LeasePlan, present in over 30 countries, became the first company in the leasing industry to manage more than 1.8 million cars worldwide, and offer fleet management services. LeasePlan is present in both traditional and emerging markets.

===Countries===
The following is a list of countries where LeasePlan is established:

====LeasePlan Europe====
- Netherlands, France, Belgium, Luxembourg, United Kingdom, Ireland, Portugal, Spain, Denmark, Germany, Switzerland, Norway, Sweden, Finland, Austria, Slovakia, Czech Republic, Poland, Hungary, Greece, Italy, Romania and Turkey.

=====LeasePlan UK=====
LeasePlan UK was created in 1979. The company operates a fleet of over 137,000 vehicles including over 38,000 commercial vehicles. Major clients include NHS, Virgin Media and Carlsberg. It also sells off-lease vehicles to wholesalers and through its new CarNext.com unit.

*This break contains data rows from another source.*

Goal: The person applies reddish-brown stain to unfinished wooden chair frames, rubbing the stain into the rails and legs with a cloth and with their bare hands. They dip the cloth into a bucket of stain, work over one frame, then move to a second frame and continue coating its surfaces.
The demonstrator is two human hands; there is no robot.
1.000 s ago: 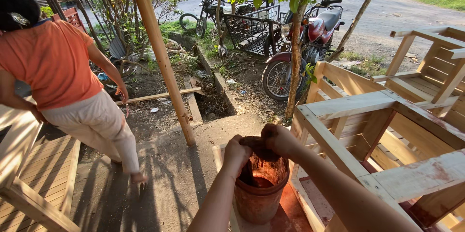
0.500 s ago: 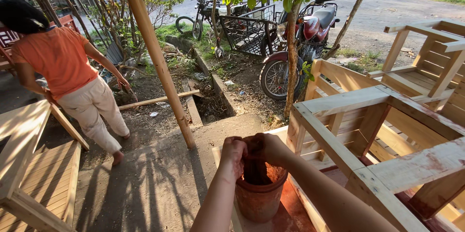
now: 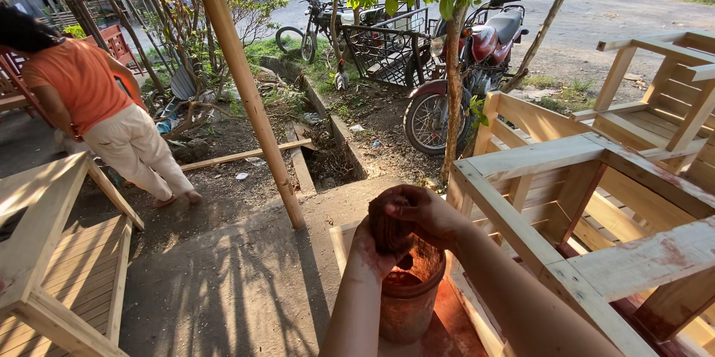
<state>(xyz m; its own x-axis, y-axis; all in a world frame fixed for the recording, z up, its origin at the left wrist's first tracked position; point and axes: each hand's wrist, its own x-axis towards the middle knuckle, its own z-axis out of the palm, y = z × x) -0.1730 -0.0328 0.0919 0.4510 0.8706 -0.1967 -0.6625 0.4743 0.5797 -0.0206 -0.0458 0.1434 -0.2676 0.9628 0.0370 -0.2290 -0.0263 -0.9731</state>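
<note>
Outside, a grey concrete floor (image 3: 238, 282) fills the lower middle of the frame, with open room on it between the wood pieces. Both hands sit at the bottom middle, right over a red-brown bucket (image 3: 408, 301). The left hand (image 3: 369, 256) and the right hand (image 3: 424, 212) are closed tight around a dark wet rag (image 3: 387, 226), pressed together just above the bucket's rim. The bucket stands on a stained board beside a bare wood chair (image 3: 566, 200) that crowds the right side. Another wood frame (image 3: 52, 253) sits at the lower left edge. A pole (image 3: 249, 96) rises from the floor's far edge. A person (image 3: 104, 115) in an orange shirt bends at the upper left. A red motorbike (image 3: 465, 66) is parked at the top middle.
</note>
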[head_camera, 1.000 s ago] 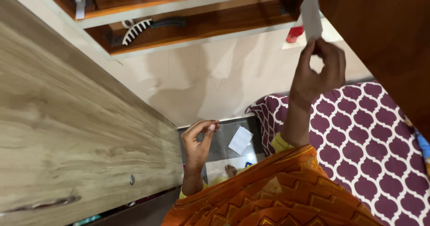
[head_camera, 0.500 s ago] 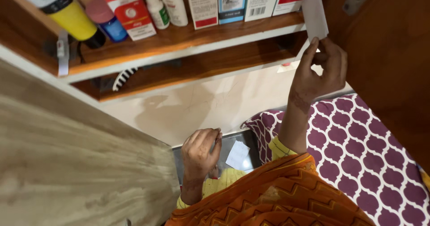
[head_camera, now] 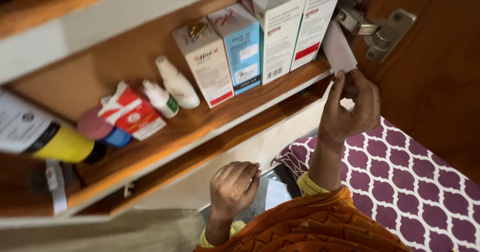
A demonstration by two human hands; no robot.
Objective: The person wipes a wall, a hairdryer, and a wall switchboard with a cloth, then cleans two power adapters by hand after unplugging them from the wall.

Awards the company has earned include Fleet News leasing company of the year 2016 and Green Fleet leasing company of the year 2016.

====LeasePlan America====
- United-States, Canada, Mexico and Brazil

====LeasePlan Asia====
- Russia, United Arab Emirates, and India

====LeasePlan Oceania====
- Australia and New Zealand were sold to SG Fleet in 2021. As of October 2025, LeasePlan Australia has now integrated with SG Fleet.

== LeasePlan Bank ==
LeasePlan Bank is a Dutch internet savings bank and an undertaking of LeasePlan. LeasePlan Bank was established in 2010 to provide an additional source of financing for LeasePlan's core business.